───── Supplied information ─────

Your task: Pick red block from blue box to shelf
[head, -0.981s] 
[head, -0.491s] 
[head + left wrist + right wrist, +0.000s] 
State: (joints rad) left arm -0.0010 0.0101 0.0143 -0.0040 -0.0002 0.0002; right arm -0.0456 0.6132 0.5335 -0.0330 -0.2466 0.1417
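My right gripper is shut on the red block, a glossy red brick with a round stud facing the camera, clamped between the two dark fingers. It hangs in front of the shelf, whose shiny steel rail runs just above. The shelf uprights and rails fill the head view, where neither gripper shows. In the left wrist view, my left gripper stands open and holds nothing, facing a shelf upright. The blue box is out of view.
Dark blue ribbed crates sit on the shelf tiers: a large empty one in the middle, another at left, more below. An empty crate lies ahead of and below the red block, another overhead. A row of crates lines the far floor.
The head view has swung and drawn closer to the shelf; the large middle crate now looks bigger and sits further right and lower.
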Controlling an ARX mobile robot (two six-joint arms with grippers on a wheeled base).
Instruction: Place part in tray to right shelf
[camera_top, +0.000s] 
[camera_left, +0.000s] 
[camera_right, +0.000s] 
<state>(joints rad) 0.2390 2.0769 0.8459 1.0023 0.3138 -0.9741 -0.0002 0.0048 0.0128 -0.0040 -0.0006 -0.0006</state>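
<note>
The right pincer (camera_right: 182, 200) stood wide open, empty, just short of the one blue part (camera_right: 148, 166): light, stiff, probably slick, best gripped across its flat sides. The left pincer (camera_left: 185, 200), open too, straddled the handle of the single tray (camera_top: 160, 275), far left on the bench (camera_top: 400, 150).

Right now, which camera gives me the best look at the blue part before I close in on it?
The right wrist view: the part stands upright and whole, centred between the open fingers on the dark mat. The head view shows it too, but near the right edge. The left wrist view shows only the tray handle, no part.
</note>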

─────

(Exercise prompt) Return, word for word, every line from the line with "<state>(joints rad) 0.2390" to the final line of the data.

(Solved problem)
<state>(joints rad) 0.2390 2.0769 0.8459 1.0023 0.3138 -0.9741 -0.0002 0.0048 0.0128 -0.0040 -0.0006 -0.0006</state>
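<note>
The right pincer (camera_right: 182, 200) stood wide open, empty, just short of the one blue part (camera_right: 148, 166): light, stiff, probably slick, best gripped across its flat sides. The left pincer (camera_left: 185, 200), open too, straddled the handle of the single tray (camera_top: 160, 275), far left on the bench (camera_top: 400, 150).

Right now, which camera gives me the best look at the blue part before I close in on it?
The right wrist view: the part stands upright and whole, centred between the open fingers on the dark mat. The head view shows it too, but near the right edge. The left wrist view shows only the tray handle, no part.
</note>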

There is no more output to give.